The Fastboot implementation supports flashing partitions. For partitions that may contain a lot of empty space, SparseFS is supported. They also support sending the SparseFS payload in chunks, for partitions which are too large to send at once due to memory constraints.

Magic Leap utilises this, alongside a signed blob of hashes of each unpacked chunk to validate each chunk as it is sent, before flashing it to the storage.

Vulnerability

NVidia publishes the source code for CBoot, here is the function that is responsible for unpacking a SparseFS partition, adjusted for brevity:

tegrabl_error_t tegrabl_sparse_unsparse(
		struct tegrabl_unsparse_state *unsparse_state,
		const void *buff, uint64_t length)
{
	tegrabl_error_t error = TEGRABL_NO_ERROR;
	uint64_t size = 0;
	uint64_t remaining = unsparse_state->remaining;
	uint64_t offset = unsparse_state->offset;
	uint32_t i = 0;
	const uint8_t *sparse_buffer = (const uint8_t *)buff;
	uint8_t *tmp_buff = NULL;
	struct tegrabl_sparse_image_header *image_header = &unsparse_state->image_header;
	struct tegrabl_sparse_chunk_header *curr_header = &unsparse_state->chunk_header;
	tegrabl_unsparse_state_type_t state = unsparse_state->state;


	while (length || TEGRABL_UNSPARSE_PARTIAL_CHUNK_DONT_CARE == state) {
		switch (state) {
		case TEGRABL_UNSPARSE_PARTIAL_IMAGE_HEADER:
			size = MIN(length, remaining);
			tmp_buff = (uint8_t *)image_header;
			memcpy(tmp_buff + offset, sparse_buffer, size);
			remaining -= size;
			length -= size;
			offset += size;
			sparse_buffer += size;

			if (remaining != 0) {
				continue;
			}

			/* If all header is received then process further */
			error = tegrabl_sparse_validate_header(image_header,
					unsparse_state->max_unsparse_size);
			if (error != TEGRABL_NO_ERROR) {
				pr_debug("sparse header validation failed\n");
				goto fail;
			}

			/* Header is followed by chunk header */
			memset(curr_header, 0x0, sizeof(*curr_header));
			state = TEGRABL_UNSPARSE_PARTIAL_CHUNK_HEADER;
			remaining = image_header->chunk_hdr_sz;
			offset = 0;
			break;

		case TEGRABL_UNSPARSE_PARTIAL_CHUNK_HEADER:
			size = MIN(length, remaining);
			tmp_buff = (uint8_t *)curr_header;

			if (offset < sizeof(*curr_header)) {
				memcpy(tmp_buff + offset, sparse_buffer, size);
			}

			remaining -= size;
			length -= size;
			offset += size;
			sparse_buffer += size;


    /*
     * Rest of the match block cut out for brevity
     */
		}
	}
}

The memcpy in the TEGRABL_UNSPARSE_PARTIAL_CHUNK_HEADER state has an attacker controlled size, has a stack buffer as a destination, and the source is attacker supplied data.

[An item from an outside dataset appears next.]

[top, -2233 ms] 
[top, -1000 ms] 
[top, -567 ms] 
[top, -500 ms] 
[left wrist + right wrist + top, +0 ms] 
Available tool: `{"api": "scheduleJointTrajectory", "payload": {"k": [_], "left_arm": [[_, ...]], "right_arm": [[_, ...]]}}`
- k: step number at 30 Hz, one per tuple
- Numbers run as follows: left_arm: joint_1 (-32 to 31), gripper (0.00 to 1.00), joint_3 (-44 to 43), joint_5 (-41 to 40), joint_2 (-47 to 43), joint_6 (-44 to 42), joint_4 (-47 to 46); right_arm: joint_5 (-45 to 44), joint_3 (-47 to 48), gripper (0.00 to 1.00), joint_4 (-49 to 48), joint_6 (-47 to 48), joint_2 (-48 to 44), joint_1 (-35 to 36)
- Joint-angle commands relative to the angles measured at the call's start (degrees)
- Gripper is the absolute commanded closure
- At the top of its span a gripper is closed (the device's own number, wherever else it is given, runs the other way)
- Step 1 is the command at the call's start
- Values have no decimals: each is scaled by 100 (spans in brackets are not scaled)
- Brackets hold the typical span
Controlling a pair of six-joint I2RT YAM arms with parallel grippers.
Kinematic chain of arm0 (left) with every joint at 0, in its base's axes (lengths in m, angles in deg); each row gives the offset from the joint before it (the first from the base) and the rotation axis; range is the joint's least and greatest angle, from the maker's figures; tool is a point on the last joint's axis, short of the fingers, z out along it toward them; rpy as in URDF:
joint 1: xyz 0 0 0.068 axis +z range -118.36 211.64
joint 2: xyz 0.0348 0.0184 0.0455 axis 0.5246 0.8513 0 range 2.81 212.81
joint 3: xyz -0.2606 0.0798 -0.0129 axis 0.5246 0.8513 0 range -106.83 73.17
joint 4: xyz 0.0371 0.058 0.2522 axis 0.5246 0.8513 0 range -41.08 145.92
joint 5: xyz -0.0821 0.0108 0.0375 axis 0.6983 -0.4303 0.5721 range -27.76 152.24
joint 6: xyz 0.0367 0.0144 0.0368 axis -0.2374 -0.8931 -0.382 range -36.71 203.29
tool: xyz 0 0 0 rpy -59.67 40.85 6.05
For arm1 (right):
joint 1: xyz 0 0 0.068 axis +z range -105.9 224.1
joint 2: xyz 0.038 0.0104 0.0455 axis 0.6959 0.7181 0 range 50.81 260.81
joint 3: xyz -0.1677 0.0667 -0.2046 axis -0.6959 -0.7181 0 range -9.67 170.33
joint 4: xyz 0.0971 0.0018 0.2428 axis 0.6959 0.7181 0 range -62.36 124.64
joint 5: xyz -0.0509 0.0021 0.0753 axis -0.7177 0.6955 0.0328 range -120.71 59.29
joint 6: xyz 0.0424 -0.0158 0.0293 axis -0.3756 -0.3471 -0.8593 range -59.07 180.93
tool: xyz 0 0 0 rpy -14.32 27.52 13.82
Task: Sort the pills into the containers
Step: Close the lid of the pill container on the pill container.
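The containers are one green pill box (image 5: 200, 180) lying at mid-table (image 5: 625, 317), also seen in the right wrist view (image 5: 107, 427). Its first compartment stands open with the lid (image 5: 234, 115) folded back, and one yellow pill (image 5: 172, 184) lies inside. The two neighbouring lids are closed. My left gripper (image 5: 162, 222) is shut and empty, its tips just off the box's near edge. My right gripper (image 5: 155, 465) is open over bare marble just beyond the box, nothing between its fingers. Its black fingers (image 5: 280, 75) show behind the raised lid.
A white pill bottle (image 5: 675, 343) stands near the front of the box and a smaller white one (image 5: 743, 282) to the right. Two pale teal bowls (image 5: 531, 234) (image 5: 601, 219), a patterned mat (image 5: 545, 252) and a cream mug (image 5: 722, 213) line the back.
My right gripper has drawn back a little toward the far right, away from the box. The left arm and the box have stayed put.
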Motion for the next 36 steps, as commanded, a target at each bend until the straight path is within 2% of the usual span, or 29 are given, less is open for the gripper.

Going from a stack smash to code execution

We do not have a copy of CBoot running on the Magic Leap One, so it was not possible to know exactly where the SparseFS image was ending up in memory.

From the publiclly available CBoot sources, we can see that there is no ASLR at this point.

The largest size payload we can send at once that the device will accept is 0x2000000 bytes.

The CBoot memory map indicates that CBoot gets loaded at 0x80000000, and the heap must live somewhere after this address

I knew that the device would reboot on invalid memory accesses, so I had one-bit debugging available (does the device hang, or does it reboot?) for testing code execution.

I wrote a minimal Fastboot client in Rust and started programatically generating and sending a SparseFS partition that began with a repeated address to smash the stack with, followed by a NOP slide, ending in A B . instruction to cause an infinite loop. Every time the device reset, it adjusted the address that the stack gets sprayed with.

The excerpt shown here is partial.